Folha de S. Paulo


A toca e a enxada

Meses atrás, meus coelhos ganharam um novo lar. De uma área de 16 m², com piso cimentado, saltaram para um coelhário com o dobro de área e base de terra e grama.

A mudança ocorreu por uma inesperada duplicação da população: no dia seguinte à chegada, Mirtes pariu seis filhotes. Ao comprá-la, consegui não perceber sua prenhez.

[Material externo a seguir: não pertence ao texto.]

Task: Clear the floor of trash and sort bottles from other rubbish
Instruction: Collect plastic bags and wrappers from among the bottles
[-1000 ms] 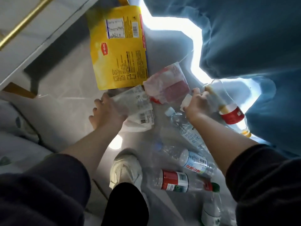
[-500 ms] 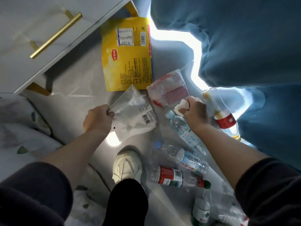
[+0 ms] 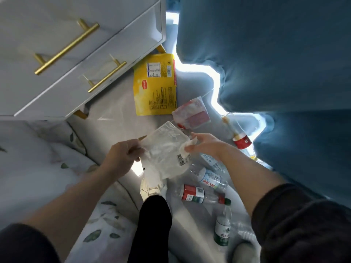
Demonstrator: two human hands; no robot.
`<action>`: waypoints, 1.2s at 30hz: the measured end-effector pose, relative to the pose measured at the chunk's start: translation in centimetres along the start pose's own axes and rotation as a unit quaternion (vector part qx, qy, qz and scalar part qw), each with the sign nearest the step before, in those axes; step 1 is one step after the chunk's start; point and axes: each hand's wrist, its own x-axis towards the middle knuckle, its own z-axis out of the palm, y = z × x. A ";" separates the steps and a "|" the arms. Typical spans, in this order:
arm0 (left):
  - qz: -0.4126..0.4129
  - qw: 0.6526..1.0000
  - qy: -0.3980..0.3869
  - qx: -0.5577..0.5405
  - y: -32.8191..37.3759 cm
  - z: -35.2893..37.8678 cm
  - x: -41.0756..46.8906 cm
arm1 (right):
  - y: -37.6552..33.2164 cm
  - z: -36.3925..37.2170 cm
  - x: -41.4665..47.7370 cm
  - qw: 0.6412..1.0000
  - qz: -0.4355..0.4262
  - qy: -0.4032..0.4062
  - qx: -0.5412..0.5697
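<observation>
My left hand [image 3: 121,158] pinches the left edge of a clear plastic bag [image 3: 167,154] with a barcode, held up above the floor. My right hand [image 3: 205,145] holds a small white scrap [image 3: 187,149] against the bag's right side. On the floor lie a yellow packet [image 3: 154,86] and a red-and-white wrapper [image 3: 191,114]. Several plastic bottles lie below: one with a blue-and-white label [image 3: 210,179], a red-labelled one [image 3: 195,193], a green-labelled one [image 3: 222,230], and a red-labelled bottle with yellow liquid [image 3: 237,134] by the curtain.
A white drawer unit with gold handles [image 3: 76,54] stands at upper left. A blue curtain [image 3: 275,63] fills the right. Leaf-printed bedding [image 3: 38,168] lies at left. My black-trousered leg and white shoe [image 3: 150,186] stand among the bottles on the grey floor [image 3: 114,118].
Both hands have risen from the floor. The left lifted the clear bag up; the right left the bottle by the curtain and brought the white scrap to the bag.
</observation>
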 end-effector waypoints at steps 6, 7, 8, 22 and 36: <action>0.001 0.996 -0.024 -0.080 2.8 -2.1 -3.2 | 0.7 -0.1 -4.7 0.974 0.036 -0.159 0.160; -0.011 0.997 -0.031 -0.075 3.1 -2.2 -3.5 | 0.7 0.3 -5.3 0.974 0.030 -0.146 0.172; -0.030 0.996 -0.038 -0.069 3.3 -2.2 -3.9 | 0.9 0.6 -6.0 0.978 0.022 -0.109 0.178; -0.064 0.994 -0.018 0.083 13.9 4.7 -12.6 | 12.7 -6.4 -26.3 0.969 -0.017 0.225 0.096; -0.069 0.994 -0.006 0.085 25.4 22.5 -35.5 | 29.1 -8.1 -47.8 0.952 -0.047 0.266 0.145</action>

Na casa nova, os láparos se viram livres dos limites impostos pelo cimento e passaram a dar vazão ao instinto cavador. Como ergui a nova estrutura sobre um solo pedregoso, avaliei que as escavações não iriam muito longe. Ainda assim e por precaução, coloquei lâminas de ardósia ao pé do alambrado, para manter os animais longe de iniciativas que pudessem resultar num encontro direto com predadores soltos.

Ilustração Tiago Elcerdo
#ARSAO1701 BICHOS

As tocas começaram a surgir, ainda que em ritmo lento. Quando a escavação mirava o alambrado, eu esperava o momento adequado para inviabilizar a engenharia, preenchendo o buraco com pedras.

Certo dia, percebi a ausência de um dos 11 coelhos. Faltava Popó, dona de inconfundíveis orelhas caídas e pelagem cinzenta. Chequei as tocas e não a encontrei. Enfiei praticamente meu braço inteiro num buraco mais fundo até deparar com o que pensei ser o fim da escavação.

Fiquei perplexo. Não conseguia vislumbrar o paradeiro da coelha. Chamei o caseiro, que fez uma avaliação rápida da situação, correu à sala de ferramentas e voltou armado com uma enxada. Ele caprichou no cálculo empírico e disparou um golpe contra a terra.

Agora, fiquei boquiaberto. A enxadada destampou uma galeria subterrânea, e a Popó emergiu sem hesitar. Em vez de procurar abrigo mais profundo, optou por sair saltitante. A impressão é de que a coelha havia errado nos cálculos de engenharia e não estava conseguindo retornar à saída da toca.

Não sei se minha teoria é correta. Mas percebi que, nos últimos dias, Popó andou preferindo a casinha de madeira, na superfície, a escavar abrigos subterrâneos.